§ **Task details**
For this exercise, restate word for word only the lines from the first line of the data to the line containing "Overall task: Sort".

§ **Records supplied**

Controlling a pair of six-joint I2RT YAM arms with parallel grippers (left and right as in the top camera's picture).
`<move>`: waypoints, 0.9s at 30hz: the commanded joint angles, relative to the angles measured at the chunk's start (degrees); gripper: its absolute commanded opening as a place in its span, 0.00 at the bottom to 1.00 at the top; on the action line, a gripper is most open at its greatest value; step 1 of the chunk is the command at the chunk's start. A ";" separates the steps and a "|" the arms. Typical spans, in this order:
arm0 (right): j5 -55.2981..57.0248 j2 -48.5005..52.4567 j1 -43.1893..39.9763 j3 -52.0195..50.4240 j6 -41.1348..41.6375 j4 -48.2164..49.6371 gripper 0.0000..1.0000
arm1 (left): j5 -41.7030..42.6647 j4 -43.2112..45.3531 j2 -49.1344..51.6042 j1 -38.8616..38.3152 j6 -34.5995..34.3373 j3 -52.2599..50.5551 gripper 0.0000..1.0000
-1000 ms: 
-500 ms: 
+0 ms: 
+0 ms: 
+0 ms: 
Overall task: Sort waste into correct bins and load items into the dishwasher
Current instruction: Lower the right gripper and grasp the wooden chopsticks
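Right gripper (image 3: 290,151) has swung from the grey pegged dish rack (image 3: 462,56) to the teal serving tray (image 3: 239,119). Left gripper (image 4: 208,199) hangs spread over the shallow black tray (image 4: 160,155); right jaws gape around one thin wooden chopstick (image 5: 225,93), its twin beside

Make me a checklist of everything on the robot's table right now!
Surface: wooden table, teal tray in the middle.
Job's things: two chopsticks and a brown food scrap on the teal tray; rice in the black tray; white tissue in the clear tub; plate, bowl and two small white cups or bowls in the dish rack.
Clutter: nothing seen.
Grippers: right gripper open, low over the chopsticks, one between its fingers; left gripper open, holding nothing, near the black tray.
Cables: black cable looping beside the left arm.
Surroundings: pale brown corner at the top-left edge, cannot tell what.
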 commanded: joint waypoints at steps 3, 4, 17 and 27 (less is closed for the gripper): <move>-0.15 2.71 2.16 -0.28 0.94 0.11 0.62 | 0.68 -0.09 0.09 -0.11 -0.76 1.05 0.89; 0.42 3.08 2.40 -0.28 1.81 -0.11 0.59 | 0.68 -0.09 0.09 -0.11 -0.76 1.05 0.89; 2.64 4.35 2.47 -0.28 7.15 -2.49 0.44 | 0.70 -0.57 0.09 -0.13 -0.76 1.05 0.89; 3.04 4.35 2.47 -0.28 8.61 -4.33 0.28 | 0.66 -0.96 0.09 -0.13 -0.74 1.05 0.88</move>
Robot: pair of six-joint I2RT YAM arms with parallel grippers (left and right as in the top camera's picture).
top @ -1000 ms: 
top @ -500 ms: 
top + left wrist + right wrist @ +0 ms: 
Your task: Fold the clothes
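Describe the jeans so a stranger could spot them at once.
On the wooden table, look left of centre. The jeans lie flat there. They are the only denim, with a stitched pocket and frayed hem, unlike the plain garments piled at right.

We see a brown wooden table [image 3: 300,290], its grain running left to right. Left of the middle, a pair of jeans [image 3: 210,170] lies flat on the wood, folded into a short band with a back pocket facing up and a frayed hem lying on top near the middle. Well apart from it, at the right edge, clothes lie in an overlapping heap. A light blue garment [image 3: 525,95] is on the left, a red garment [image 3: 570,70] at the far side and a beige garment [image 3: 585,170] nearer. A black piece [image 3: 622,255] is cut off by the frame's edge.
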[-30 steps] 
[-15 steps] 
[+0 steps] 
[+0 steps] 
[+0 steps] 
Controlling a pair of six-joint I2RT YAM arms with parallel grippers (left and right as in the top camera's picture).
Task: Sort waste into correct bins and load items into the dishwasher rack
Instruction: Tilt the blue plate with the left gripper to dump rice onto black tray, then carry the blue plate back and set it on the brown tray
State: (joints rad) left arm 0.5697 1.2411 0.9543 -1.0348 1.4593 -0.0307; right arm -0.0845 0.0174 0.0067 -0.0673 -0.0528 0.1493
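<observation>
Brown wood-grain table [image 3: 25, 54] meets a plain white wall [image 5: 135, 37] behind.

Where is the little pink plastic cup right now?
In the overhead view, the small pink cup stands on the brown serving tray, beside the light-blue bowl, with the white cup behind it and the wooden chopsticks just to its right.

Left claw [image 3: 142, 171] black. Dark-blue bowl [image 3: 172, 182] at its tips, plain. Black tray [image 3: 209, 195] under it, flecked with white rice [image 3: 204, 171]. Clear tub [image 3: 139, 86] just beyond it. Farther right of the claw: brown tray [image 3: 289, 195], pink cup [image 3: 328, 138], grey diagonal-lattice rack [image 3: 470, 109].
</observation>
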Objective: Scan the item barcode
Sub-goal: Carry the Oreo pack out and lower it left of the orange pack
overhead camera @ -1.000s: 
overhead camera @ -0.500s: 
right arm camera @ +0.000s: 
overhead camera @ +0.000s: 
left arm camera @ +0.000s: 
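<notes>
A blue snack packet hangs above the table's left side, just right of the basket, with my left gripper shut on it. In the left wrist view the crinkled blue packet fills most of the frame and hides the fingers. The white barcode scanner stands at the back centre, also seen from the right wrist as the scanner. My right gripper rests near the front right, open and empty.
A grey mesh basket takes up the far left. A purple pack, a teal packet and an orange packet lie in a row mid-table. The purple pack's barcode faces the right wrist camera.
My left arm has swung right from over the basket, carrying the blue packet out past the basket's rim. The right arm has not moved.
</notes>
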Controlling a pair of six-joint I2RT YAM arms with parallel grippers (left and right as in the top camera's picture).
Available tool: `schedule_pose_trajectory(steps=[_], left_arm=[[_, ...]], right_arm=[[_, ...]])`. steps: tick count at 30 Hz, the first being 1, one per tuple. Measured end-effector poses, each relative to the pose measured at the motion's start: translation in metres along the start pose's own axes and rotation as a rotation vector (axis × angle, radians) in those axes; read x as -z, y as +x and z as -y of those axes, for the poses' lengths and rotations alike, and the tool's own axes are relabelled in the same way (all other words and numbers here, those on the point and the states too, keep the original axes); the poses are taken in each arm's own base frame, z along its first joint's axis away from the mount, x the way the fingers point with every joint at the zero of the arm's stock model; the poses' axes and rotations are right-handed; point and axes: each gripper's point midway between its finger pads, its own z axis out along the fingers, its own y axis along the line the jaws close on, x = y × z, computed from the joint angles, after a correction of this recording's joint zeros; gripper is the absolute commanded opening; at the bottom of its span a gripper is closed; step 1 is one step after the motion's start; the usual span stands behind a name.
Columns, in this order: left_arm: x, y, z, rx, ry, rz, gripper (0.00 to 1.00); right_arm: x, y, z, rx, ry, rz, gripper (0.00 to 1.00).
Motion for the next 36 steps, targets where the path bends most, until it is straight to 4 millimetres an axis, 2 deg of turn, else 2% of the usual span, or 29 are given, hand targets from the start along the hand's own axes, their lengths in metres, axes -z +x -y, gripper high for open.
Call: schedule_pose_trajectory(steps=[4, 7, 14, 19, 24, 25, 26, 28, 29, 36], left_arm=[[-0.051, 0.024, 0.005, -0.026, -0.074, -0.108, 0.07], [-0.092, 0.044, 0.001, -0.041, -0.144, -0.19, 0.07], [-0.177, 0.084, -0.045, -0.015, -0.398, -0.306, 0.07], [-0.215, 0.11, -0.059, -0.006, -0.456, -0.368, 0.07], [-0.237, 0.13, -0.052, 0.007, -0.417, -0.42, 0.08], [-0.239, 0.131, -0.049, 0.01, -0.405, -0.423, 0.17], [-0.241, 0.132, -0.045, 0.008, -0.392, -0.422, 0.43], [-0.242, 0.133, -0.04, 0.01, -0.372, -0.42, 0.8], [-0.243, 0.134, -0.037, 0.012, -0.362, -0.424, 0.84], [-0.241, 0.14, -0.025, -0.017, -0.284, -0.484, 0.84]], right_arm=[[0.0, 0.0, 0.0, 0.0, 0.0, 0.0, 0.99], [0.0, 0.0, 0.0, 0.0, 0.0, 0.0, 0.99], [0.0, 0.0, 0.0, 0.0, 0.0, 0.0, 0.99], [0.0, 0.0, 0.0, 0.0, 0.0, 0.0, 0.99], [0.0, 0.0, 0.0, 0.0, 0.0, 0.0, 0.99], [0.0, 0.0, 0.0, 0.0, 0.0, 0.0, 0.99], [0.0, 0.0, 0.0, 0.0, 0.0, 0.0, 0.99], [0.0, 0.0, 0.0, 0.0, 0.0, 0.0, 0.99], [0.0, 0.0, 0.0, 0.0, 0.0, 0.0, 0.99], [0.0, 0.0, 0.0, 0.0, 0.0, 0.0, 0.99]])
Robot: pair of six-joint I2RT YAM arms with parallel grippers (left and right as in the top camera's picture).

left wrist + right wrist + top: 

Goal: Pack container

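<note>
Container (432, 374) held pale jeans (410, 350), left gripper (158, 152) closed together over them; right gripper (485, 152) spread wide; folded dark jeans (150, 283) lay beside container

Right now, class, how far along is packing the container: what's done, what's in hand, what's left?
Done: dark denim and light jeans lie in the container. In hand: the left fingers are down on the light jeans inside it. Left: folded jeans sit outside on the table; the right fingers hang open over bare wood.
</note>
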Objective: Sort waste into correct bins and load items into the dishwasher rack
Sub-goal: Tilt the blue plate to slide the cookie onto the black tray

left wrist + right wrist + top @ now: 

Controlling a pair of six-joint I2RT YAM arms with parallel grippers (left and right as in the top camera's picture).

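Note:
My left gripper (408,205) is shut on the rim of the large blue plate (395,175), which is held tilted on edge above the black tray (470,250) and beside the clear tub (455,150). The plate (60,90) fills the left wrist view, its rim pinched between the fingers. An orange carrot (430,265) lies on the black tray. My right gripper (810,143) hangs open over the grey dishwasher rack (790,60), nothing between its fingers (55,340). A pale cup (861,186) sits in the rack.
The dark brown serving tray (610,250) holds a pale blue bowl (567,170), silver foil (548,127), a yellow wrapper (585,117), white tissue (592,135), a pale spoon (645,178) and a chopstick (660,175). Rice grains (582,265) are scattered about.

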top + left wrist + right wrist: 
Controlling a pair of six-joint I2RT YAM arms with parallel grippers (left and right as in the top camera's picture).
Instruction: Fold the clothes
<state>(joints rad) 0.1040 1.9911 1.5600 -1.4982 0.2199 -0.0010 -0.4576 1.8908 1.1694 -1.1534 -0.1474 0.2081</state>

§ **Written response**
Controlling a pair of six-joint I2RT YAM arms with parallel grippers (left and right as in the top camera's picture).
`<move>`: waypoints, 0.9s at 30hz: the commanded joint angles, relative to the angles measured at the chunk's start (degrees); gripper: its absolute commanded opening as a place in its span, 0.00 at the bottom to 1.00 at the top; on the action line, a gripper is most open at its greatest value; step 1 of the chunk is the command at the chunk's start. A ";" separates the steps and a "|" the arms. Typical spans, in this order:
arm0 (right): j5 -55.2981..57.0248 j2 -48.5005..52.4567 j1 -43.1893..39.9763 j3 -52.0195..50.4240 j6 -41.1348..41.6375 j4 -48.2164..49.6371 gripper 0.0000..1.0000
arm1 (left): j5 -41.7030..42.6647 j4 -43.2112..45.3531 j2 -49.1344..51.6042 j1 -38.8616..38.3152 j6 -34.5995..34.3373 j3 -52.2599..50.5551 gripper 0.0000..1.0000
-1000 ms: 
-500 ms: 
+0 ms: 
+0 ms: 
+0 ms: 
Overall task: Sort waste into correct bins and load items into the dishwasher

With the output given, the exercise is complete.